## Work instructions
Transcribe the records in full; omit images.

++++++++

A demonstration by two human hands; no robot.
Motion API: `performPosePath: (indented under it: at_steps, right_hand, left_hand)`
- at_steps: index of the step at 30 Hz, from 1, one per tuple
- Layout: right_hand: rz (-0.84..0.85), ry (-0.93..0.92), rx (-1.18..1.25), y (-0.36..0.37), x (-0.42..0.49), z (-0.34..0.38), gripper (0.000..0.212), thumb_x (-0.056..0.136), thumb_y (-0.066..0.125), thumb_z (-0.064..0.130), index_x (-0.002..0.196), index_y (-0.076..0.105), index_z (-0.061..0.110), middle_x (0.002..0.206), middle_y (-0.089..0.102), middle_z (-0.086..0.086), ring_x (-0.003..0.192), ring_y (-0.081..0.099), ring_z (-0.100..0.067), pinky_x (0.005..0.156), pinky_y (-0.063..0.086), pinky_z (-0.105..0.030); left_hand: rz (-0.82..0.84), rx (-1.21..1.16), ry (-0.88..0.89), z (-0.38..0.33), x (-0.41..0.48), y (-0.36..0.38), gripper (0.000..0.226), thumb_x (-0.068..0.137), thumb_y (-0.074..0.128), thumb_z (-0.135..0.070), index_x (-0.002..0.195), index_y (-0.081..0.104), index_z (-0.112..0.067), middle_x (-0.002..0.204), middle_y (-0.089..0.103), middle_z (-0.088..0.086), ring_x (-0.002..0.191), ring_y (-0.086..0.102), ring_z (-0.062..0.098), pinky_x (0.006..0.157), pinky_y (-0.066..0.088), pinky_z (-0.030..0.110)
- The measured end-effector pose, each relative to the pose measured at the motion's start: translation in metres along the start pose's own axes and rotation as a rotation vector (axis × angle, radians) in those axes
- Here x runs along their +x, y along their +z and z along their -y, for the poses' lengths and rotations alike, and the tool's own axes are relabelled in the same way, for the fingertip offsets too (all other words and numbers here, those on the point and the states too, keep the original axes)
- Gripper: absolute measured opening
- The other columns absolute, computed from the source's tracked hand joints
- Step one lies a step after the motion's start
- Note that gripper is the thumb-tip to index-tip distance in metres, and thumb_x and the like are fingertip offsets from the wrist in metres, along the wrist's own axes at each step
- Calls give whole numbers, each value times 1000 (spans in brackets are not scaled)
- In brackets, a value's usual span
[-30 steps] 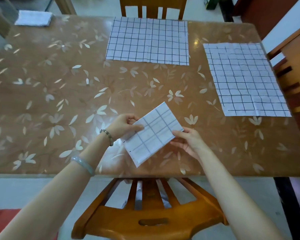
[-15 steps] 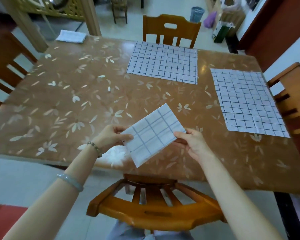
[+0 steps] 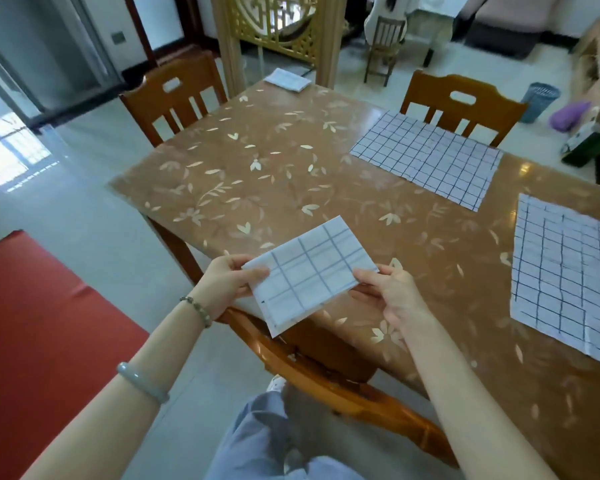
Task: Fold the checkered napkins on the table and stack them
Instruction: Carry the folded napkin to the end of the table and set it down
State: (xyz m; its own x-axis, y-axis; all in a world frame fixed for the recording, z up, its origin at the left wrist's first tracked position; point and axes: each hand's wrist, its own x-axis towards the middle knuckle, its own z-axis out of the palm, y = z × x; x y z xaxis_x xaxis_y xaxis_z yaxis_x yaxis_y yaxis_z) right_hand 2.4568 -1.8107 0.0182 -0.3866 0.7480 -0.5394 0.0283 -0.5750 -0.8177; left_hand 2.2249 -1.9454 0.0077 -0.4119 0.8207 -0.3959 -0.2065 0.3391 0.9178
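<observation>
Both hands (image 3: 227,285) pinching folded napkin (image 3: 310,273), long axis diagonal

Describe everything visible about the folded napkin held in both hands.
The folded napkin is a small rectangle of white cloth or paper, which one is unclear, with faint grey-blue grid lines and layered edges showing at its near corner. It is lifted, tilted diagonally above the table's near edge. The left hand pinches its left end and the right hand its right edge, fingers on top. Nothing else touches it.
</observation>
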Motion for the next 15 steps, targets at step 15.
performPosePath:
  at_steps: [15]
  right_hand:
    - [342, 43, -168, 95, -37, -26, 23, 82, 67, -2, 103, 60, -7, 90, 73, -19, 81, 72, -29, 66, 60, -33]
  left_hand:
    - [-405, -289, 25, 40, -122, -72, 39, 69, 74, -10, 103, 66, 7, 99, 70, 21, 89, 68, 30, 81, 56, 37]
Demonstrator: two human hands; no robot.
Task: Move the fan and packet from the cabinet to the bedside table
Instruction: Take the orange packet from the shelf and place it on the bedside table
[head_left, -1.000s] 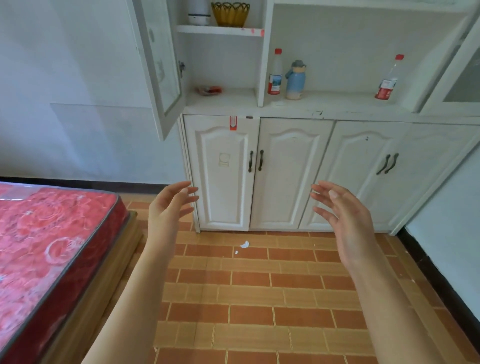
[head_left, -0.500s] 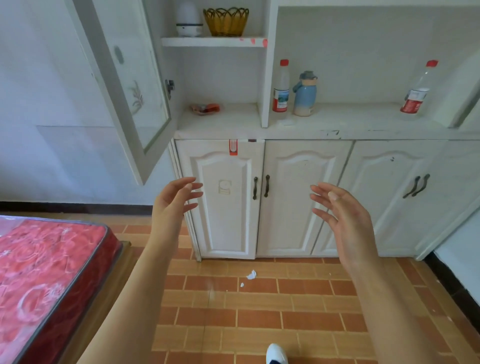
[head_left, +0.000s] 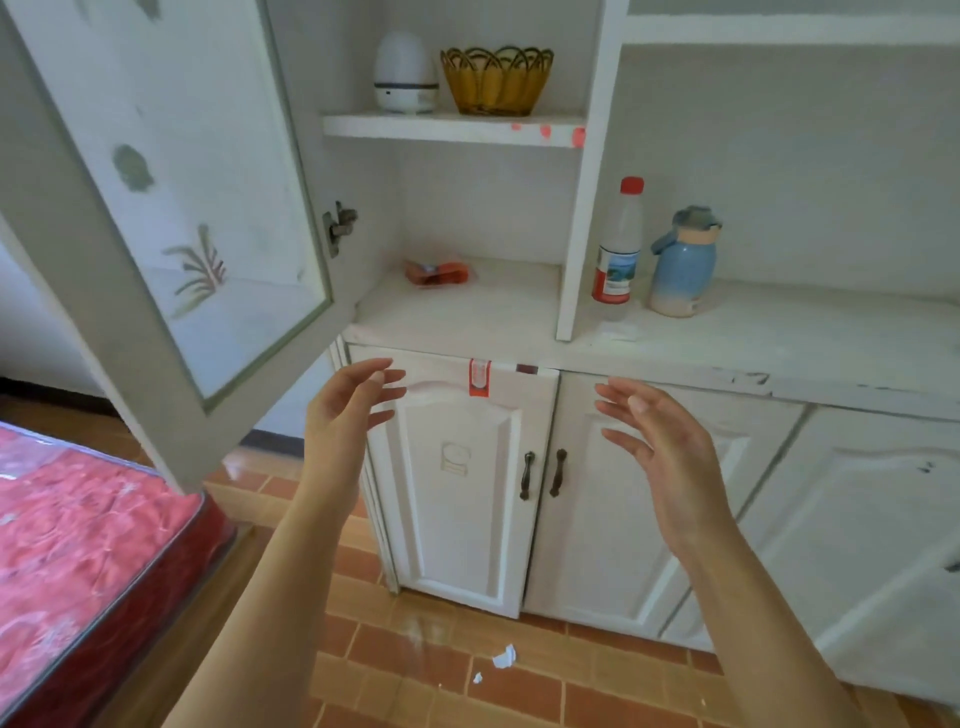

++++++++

## Answer box
A demonstration by two human hands; no robot.
Motion API: `performPosePath: (indented under it: at_steps, right_hand, left_hand)`
- at_steps: index of the step at 30 Hz, from 1, one per tuple
- Layout: right_hand: rz (-0.84..0.85), ry (-0.93..0.92), rx (-1.18..1.25), y (-0.36..0.37), x (-0.42..0.49), z (-0.34..0.38), gripper (0.000..0.212), thumb_x (-0.056..0.136), thumb_y (-0.066..0.125), thumb_z (-0.064..0.130), index_x (-0.002..0.196), index_y (-0.076..0.105), index_z (-0.061..0.110), middle_x (0.002..0.206), middle_y (-0.089..0.102), middle_z (-0.086..0.086), ring_x (-0.003..0.192), ring_y (-0.081..0.099), ring_z (-0.100..0.067), pinky_x (0.005..0.156), pinky_y (-0.063..0.086), pinky_z (-0.105..0.030); left_hand: rz (-0.82..0.84), rx (-1.21..1.16), ry (-0.88..0.89), z (-0.38..0.33), x (-0.41..0.48), y (-0.36..0.38), gripper (0.000..0.226), thumb_x (-0.068..0.137), thumb_y (-0.074..0.128), thumb_z (-0.135..0.070), index_x (-0.002..0.195), index_y (-0.081..0.104), index_z (-0.112..0.067), middle_x (-0.002..0.204), middle_y (-0.089..0.103), middle_z (-0.088..0.086), ring_x (-0.002..0.191), ring_y (-0.086..0.102), ring_z (-0.062..0.098), pinky_x (0.006..0.157), pinky_y (-0.066..0.088), pinky_z (-0.030..0.110)
- The measured end-effector pose, each relative to the pose measured at the motion's start: translation in metres along the start pose's own axes and rotation as a rotation vector (axis × angle, radians) in those axes
- Here x runs along their +x, y along their +z and z along their -y, for the poses' lengths and rotations alike, and the tool's own axes are relabelled in the same way, for the fingertip offsets too (all other words and numbers here, those on the point and the states too, keep the original axes)
- Gripper: absolute measured opening
- The other columns absolute, computed from the source's tracked hand joints
- Step one lies a step after the motion's start
- Note that gripper is the thumb-tip to index-tip distance in metres, and thumb_x and the like are fingertip offsets from the wrist in metres, along the wrist's own axes at each step
- Calls give whole numbers, each value times 1000 (spans in brackets are not scaled)
- In brackets, a value's usual span
[-30 steps] 
[-15 steps] 
[+0 steps] 
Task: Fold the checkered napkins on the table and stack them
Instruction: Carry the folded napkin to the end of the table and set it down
State: (xyz m; its own x-axis, y-axis; all in a world frame fixed for the recording, z up, its origin at the left wrist's first tracked position; point and axes: each hand's wrist, its own x-axis towards the middle knuckle, its own z-axis out of the palm, y = z × x; x y z xaxis_x xaxis_y xaxis_z yaxis_x yaxis_y yaxis_z) right_hand 2.4568 -1.8107 0.0182 -0.3866 0.7480 -0.5394 0.0283 -0.5750 -0.8177; left_hand 2.2249 -1.9454 0.0077 -0.4119 0.8207 -0.3959 -0.2065 0.3391 0.9178
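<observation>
Both hands (image 3: 227,285) pinching folded napkin (image 3: 310,273), long axis diagonal

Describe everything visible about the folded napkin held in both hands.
The folded napkin is a small rectangle of white cloth or paper, which one is unclear, with faint grey-blue grid lines and layered edges showing at its near corner. It is lifted, tilted diagonally above the table's near edge. The left hand pinches its left end and the right hand its right edge, fingers on top. Nothing else touches it.
</observation>
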Motion for the next 15 steps, targets at step 15.
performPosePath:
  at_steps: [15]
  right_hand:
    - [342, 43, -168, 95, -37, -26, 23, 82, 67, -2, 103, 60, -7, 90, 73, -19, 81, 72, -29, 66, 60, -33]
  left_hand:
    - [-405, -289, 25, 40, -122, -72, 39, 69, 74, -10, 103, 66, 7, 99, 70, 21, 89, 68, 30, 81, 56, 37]
Demonstrator: two human hands; no robot.
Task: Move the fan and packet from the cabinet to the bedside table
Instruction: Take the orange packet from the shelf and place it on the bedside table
[head_left, -1.000s] 
[head_left, -0.500s] 
[head_left, +0.000s] 

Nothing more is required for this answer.